Sabene ricorda di aver appreso dell’indagine in un momento particolarmente difficile: “Il giorno dopo essere tornata a casa da un trapianto d’organo ricevuto da mio padre, all’alba sono entrati in casa sei poliziotti con un mandato di perquisizione. Sono rimasta sconvolta dall’accusa di stalking”. Per quanto riguarda il rapporto con A.S., la sua versione parla di solo tre incontri, l’ultimo il 30 dicembre 2023. Un mese dopo, la compagna di A.S. avrebbe contattato Sabene dopo aver scoperto i messaggi scambiati: “Le ho confermato tutto, ma lei lo aveva già lasciato”, spiega.

La preoccupazione per la compagna di A.S. secondo le indagate

Le donne coinvolte nell’inchiesta dicono di essere state mosse dalla preoccupazione per la compagna di A.S., che avrebbe raccontato comportamenti “allarmanti” del giornalista. “Eravamo preoccupate per lei, era incinta. Se un’amica ti dice che un uomo si aggira vicino casa, manda centinaia di mail, fa centinaia di chiamate e la fa contattare da altre persone… Qualsiasi donna si preoccupa per la sua sicurezza”, spiega Sabene. Dopo una riconciliazione tra i due, secondo la sua versione, sarebbe cresciuto il clima del cosiddetto call out, cioè l’esclusione pubblica di una persona da certi ambienti.

Sfoghi privati e timori sul lavoro

Tra le carte dell’inchiesta c’è un dialogo tra Sabene e Valeria Fonte, dove si parla di A.S. come “abuser” e si valuta un possibile boicottaggio di un evento. Sabene chiarisce: “Erano sfoghi privati, chiacchiere tra persone di fiducia. Avevo paura. A.S. è un giornalista influente, temevo potesse danneggiarmi sul lavoro”. Sul call out, la scrittrice si smarca: “Non so di post pubblici con il nome di questa persona, né di una vera e propria campagna contro di lui. Io di certo non l’ho mai fatta”.

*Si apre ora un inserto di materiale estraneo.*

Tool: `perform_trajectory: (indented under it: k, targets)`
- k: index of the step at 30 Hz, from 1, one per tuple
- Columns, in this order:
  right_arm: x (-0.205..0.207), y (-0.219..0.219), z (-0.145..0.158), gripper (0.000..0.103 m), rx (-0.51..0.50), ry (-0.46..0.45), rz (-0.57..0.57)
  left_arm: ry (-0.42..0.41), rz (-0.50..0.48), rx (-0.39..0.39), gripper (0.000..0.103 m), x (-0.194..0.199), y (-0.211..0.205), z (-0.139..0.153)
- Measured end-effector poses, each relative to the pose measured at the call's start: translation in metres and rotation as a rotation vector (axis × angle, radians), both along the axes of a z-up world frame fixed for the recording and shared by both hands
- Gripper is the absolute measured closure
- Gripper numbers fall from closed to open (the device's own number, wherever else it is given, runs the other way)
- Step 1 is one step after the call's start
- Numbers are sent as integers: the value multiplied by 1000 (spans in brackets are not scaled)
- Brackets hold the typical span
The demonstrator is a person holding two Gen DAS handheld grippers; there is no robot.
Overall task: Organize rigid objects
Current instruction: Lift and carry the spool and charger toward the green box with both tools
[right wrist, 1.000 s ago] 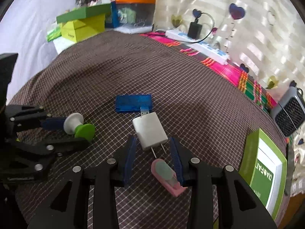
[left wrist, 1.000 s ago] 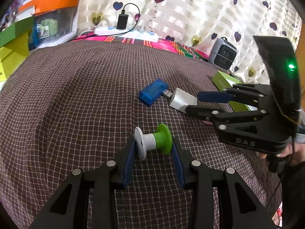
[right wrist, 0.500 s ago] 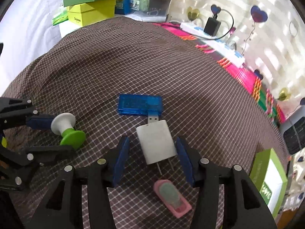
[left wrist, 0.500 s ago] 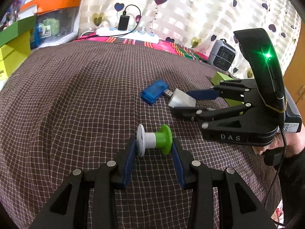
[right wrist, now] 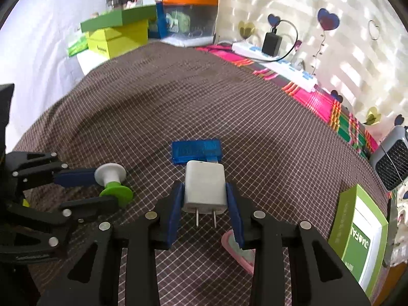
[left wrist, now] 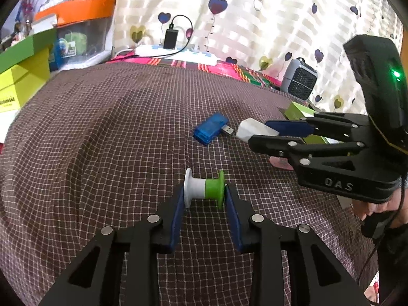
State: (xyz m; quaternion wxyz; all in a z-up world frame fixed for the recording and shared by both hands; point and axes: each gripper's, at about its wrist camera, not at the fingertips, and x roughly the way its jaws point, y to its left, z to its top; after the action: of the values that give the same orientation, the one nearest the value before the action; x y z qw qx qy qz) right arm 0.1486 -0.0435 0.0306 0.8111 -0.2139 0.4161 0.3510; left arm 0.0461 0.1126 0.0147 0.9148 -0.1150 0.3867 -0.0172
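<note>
Two tools are seen over the brown checked cloth [left wrist: 102, 132], which covers a bed-like surface. In the left tool [left wrist: 204, 199] one spool [left wrist: 204, 188], half white and half green with a round flange at each end, is clamped end to end, the jaws closing on it; half a second ago the pads stood just off its flanges. In the right tool [right wrist: 204, 199] one smooth white charger [right wrist: 204, 188], a rounded block with two metal prongs, is gripped by its sides as the jaws close; earlier they stood wider around it. One pink oval piece [right wrist: 239, 255] lies under the right tool. Beyond, one translucent blue USB adapter [right wrist: 195, 151] lies flat, near the cloth's middle.
</note>
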Motion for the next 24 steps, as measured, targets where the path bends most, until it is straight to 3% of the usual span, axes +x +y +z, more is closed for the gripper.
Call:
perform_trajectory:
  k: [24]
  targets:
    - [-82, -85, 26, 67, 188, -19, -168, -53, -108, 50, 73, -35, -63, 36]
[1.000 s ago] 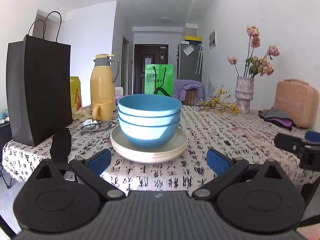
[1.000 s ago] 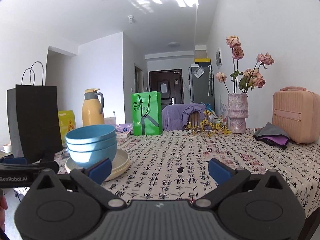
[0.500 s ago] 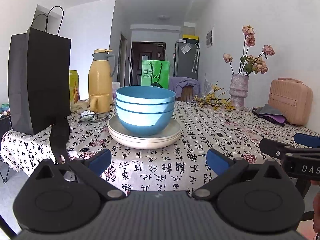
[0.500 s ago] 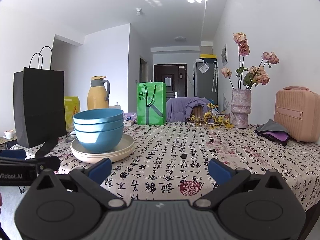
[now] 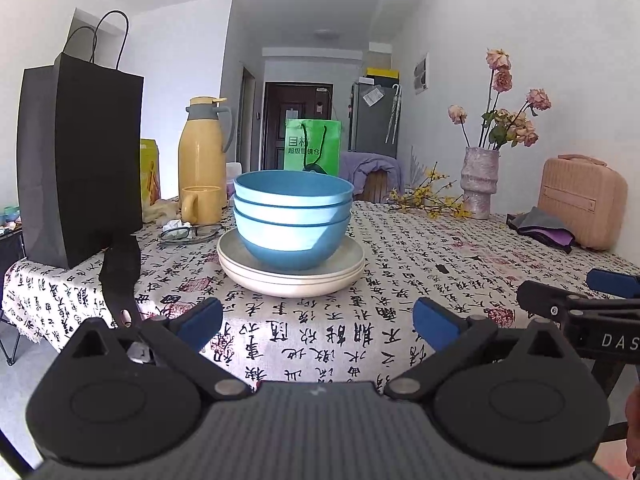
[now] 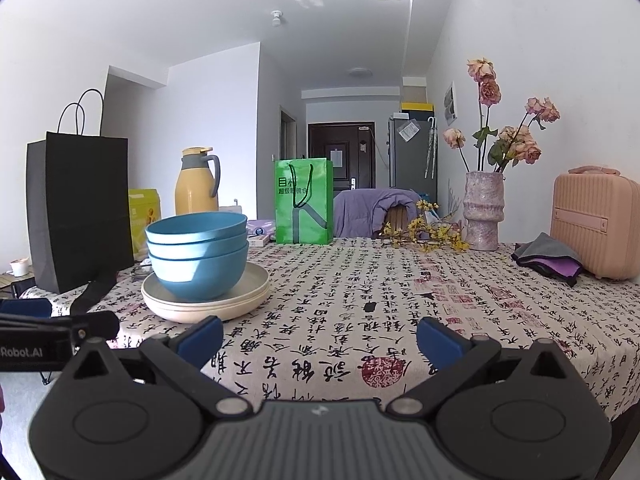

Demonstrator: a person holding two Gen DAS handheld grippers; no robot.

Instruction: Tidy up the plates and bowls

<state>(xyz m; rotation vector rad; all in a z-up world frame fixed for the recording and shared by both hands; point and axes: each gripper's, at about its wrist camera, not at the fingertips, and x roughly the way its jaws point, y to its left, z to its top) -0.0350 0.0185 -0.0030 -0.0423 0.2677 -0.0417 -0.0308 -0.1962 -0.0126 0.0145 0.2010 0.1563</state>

Il paradosso del call out e le reazioni nel mondo culturale

Un particolare che Sabene mette in luce riguarda il passato di A.S.: “In passato lui stesso fece un call out contro una scrittrice famosa”, ricorda. Il caso ha acceso il dibattito nella scena culturale romana: c’è chi parla di “processo mediatico”, chi invece chiede chiarezza sulle responsabilità di ognuno. Nel frattempo, la Procura continua a indagare sulle chat e le dinamiche interne ai gruppi coinvolti.

Cosa succede adesso: il giudizio in arrivo

L’udienza preliminare è fissata nelle prossime settimane al Tribunale di Roma. Le tre donne rischiano il rinvio a giudizio per stalking e diffamazione aggravata. Gli avvocati hanno già annunciato battaglia: “Dimostreremo che non c’entrano nulla con questi fatti”, ha detto uno dei legali. Sabene, nel frattempo, resta fiduciosa: “Spero che venga fuori la verità. Non ho mai voluto fare del male a nessuno”.